#### Work item
Write only the number of lines below in which "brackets" occurs.

#### Data under study

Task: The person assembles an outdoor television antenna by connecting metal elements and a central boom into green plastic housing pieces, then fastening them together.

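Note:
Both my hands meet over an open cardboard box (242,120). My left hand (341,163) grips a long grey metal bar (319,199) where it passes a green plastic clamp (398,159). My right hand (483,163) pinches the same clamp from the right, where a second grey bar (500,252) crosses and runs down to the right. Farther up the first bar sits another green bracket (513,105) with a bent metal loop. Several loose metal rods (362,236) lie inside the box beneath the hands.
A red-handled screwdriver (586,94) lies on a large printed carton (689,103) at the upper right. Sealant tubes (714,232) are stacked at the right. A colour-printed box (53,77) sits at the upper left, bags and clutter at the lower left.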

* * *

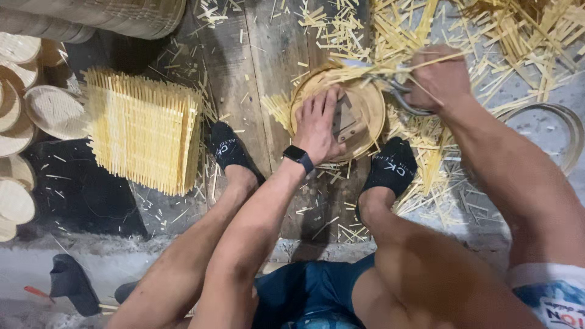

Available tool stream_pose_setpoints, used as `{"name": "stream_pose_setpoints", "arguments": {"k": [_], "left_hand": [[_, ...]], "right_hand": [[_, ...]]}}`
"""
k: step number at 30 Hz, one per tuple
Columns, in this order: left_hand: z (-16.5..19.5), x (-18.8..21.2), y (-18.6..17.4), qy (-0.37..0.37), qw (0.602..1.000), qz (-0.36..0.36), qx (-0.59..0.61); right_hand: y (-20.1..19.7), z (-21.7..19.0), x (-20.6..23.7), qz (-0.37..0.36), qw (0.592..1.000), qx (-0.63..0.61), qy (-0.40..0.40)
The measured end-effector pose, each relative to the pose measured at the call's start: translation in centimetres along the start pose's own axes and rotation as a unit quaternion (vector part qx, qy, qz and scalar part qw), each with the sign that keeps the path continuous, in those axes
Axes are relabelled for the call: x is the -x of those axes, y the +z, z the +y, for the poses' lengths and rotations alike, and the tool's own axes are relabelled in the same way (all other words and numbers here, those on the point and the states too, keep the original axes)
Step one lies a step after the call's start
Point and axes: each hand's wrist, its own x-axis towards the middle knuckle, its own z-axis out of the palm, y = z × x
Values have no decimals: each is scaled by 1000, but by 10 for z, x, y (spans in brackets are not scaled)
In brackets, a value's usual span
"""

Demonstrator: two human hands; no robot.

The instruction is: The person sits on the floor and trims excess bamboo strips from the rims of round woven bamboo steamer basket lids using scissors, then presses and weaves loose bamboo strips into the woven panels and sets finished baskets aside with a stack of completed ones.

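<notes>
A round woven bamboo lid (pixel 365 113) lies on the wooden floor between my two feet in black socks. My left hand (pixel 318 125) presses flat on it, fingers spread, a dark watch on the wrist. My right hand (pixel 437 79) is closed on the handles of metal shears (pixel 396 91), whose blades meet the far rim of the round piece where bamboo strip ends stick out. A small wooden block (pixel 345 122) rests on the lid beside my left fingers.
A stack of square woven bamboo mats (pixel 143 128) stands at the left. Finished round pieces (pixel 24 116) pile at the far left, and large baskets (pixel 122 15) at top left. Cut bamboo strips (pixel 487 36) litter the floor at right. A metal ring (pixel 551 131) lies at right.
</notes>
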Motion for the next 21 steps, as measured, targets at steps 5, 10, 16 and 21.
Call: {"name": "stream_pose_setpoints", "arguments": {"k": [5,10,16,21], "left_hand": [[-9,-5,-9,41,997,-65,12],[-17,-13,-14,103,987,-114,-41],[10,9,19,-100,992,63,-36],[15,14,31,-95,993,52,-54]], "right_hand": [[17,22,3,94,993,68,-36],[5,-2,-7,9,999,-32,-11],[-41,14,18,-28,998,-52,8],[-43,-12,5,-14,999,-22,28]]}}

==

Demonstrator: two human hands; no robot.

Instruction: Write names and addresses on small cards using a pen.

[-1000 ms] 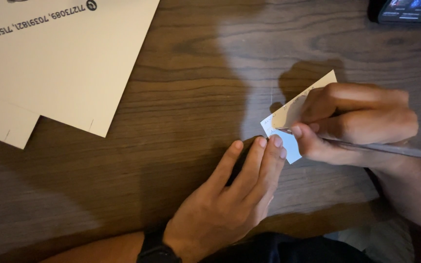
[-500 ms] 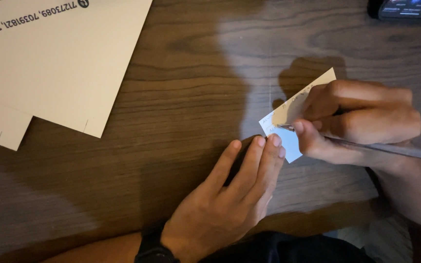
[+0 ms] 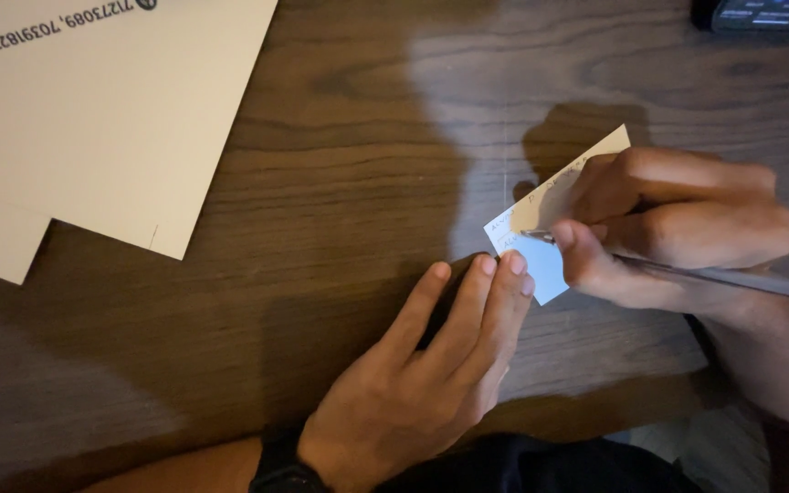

#### Solution for this exercise
2